## About this exercise
The data that follows is to be copied exactly, with each image removed.

══ Dataset section

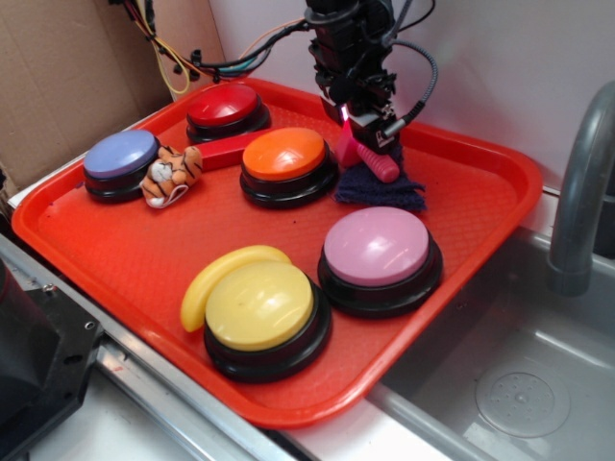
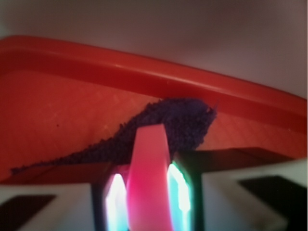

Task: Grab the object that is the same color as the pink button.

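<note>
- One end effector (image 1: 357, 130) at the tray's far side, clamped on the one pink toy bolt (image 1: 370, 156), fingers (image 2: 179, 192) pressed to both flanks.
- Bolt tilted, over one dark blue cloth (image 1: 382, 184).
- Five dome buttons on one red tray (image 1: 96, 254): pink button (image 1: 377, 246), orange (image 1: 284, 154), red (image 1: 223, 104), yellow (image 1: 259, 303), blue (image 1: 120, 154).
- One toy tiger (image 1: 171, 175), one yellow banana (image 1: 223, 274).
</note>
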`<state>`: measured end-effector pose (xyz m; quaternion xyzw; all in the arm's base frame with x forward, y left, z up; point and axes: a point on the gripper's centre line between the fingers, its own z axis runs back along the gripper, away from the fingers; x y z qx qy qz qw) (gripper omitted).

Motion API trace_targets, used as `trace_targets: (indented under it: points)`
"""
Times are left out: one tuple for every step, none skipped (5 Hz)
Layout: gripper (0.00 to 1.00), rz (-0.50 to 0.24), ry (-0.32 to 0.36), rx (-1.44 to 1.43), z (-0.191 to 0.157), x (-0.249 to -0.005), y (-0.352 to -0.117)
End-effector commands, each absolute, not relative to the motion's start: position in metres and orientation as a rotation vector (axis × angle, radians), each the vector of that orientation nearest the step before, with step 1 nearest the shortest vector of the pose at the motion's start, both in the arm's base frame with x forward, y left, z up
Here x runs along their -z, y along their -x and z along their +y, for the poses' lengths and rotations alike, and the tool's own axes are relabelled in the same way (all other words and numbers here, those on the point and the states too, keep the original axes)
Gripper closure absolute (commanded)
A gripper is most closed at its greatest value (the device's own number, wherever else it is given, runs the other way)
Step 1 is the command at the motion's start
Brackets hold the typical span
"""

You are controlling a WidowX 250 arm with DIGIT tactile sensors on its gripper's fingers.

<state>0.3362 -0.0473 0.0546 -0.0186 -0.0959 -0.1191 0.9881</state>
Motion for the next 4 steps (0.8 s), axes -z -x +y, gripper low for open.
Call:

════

## Answer to the exercise
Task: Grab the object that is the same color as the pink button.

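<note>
- One end effector (image 1: 357, 130) at the tray's far side, clamped on the one pink toy bolt (image 1: 370, 156), fingers (image 2: 179, 192) pressed to both flanks.
- Bolt tilted, over one dark blue cloth (image 1: 382, 184).
- Five dome buttons on one red tray (image 1: 96, 254): pink button (image 1: 377, 246), orange (image 1: 284, 154), red (image 1: 223, 104), yellow (image 1: 259, 303), blue (image 1: 120, 154).
- One toy tiger (image 1: 171, 175), one yellow banana (image 1: 223, 274).
</note>
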`<state>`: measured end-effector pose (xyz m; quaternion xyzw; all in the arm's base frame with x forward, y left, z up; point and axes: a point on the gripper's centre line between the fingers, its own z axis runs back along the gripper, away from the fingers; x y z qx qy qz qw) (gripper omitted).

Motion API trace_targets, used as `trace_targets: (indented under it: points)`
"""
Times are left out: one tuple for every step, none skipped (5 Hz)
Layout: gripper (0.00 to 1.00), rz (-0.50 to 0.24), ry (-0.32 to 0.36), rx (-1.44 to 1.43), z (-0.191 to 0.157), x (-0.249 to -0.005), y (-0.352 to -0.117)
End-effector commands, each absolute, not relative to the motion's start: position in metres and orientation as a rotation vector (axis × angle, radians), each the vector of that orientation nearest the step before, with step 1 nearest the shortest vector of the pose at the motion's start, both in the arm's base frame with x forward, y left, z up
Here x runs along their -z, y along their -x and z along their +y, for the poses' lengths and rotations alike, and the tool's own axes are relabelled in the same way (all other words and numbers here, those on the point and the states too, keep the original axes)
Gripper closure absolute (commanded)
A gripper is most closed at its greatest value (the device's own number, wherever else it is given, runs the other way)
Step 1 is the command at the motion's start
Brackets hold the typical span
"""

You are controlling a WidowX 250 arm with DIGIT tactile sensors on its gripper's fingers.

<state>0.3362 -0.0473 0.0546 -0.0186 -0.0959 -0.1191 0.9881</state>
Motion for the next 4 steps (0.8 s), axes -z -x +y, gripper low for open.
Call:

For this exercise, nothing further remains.